BioFile - Allen Allensworth
Allen Allensworth was born into slavery in Louisville, in 1842. At the age of 20, he fled slavery, attaching himself to Union troops. In 1864 he became a civilian nurse in the 44th United States Colored Infantry, and served during the Nashville campaign. Later that year, Allensworth joined the Navy, and served in gunboats on the Mississippi and other western waters. By the end of the war he had risen to petty officer. Allensworth returned to Louisville, where he joined the Fifth Street Baptist Church.
Allensworth attended the Ely Normal School in Louisville and later the Nashville Institute, a newly opened theological college for freedman which is now Roger Williams University of Nashville. Upon completion of his studies he began teaching at a Freedmen’s Bureau school in Kentucky. In 1871 Allensworth was ordained a Baptist minister. Over the next few years he taught at various schools in Kentucky, where he rose to become superintendent of Baptist Sunday schools in the state. Meanwhile, he became active in Republican politics, and served as a presidential elector and delegate to the National Republican Convention.
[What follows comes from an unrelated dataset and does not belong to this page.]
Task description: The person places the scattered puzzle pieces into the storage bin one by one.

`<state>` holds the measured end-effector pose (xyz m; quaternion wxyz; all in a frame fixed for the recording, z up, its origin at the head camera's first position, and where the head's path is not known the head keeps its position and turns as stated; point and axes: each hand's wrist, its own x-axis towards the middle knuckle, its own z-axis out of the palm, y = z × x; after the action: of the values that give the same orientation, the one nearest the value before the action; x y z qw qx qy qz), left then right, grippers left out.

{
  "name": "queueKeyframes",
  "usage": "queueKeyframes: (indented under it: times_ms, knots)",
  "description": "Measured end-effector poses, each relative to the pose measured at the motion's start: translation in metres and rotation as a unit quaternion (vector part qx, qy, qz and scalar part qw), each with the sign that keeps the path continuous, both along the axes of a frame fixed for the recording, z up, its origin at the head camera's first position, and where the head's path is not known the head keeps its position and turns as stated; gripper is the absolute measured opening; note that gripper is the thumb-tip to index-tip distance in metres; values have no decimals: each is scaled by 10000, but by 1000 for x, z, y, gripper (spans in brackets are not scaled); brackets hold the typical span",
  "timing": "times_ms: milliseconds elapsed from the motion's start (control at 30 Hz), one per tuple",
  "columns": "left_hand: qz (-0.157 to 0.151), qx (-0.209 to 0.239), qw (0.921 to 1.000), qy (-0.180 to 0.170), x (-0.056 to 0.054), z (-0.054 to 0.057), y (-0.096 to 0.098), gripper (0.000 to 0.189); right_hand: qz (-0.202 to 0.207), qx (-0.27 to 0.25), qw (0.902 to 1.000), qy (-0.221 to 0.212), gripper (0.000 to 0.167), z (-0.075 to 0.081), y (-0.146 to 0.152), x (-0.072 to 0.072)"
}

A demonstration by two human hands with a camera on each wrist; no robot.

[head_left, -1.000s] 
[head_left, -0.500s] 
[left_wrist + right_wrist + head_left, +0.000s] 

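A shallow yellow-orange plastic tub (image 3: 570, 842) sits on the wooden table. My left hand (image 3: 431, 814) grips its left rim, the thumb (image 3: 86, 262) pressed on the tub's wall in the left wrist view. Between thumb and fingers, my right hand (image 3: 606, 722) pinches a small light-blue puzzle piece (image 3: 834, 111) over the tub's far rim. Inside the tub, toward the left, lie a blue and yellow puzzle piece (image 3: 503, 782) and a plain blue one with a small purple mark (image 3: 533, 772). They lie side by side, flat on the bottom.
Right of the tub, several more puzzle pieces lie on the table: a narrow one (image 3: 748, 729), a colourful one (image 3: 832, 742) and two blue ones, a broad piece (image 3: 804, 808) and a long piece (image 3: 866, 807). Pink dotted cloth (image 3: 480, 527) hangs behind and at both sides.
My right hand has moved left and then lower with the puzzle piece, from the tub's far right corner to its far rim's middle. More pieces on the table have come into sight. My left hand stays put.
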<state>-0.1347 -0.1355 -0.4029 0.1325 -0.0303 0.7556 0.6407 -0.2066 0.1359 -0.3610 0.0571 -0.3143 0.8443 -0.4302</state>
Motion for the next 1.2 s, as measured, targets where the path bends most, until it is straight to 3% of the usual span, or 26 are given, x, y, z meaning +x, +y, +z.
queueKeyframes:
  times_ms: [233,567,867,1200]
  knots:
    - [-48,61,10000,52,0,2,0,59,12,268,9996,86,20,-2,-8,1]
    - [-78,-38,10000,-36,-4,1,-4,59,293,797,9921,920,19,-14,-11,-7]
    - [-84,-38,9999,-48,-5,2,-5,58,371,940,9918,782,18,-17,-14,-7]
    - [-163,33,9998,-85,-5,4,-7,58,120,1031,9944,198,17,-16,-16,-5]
Meanwhile, in 1886, President Grover Cleveland appointed Allensworth chaplain of the 24th Infantry, one of the Army’s four “Colored” regiments. Over the next 20 years, during which time he was one of only four or five black officers in the entire army, Allensworth followed the regiment through its various posting, serving in New Mexico, Arizona, Utah, and Montana, to Cuba during the Spanish-American War (1898) and to the Philippines during the Philippine Insurrection (1899-1902), and again in peacetime in 1905-1906. Allensworth retired in 1906, with the rank of lieutenant colonel, the highest rank ever attained by an African-American to that time in the Regular Army.
After leaving the Army, Allensworth settled in Los Angeles, then a sleepy little town of no particular importance. He helped organized a company to assist Blacks who wished to settle in California, and in 1908 created the town of Allensworth, in Tulare County, in the heart of the San Joaquin Valley about thirty miles north of Bakersfield.. The town did not do well. The area was arid, water not yet having been brought in from afar, and the soil was poor.
Allensworth was killed in a motorcycle accident in Los Angeles in 1914. His town gradually died out. The remnants are today a California State Historical Park.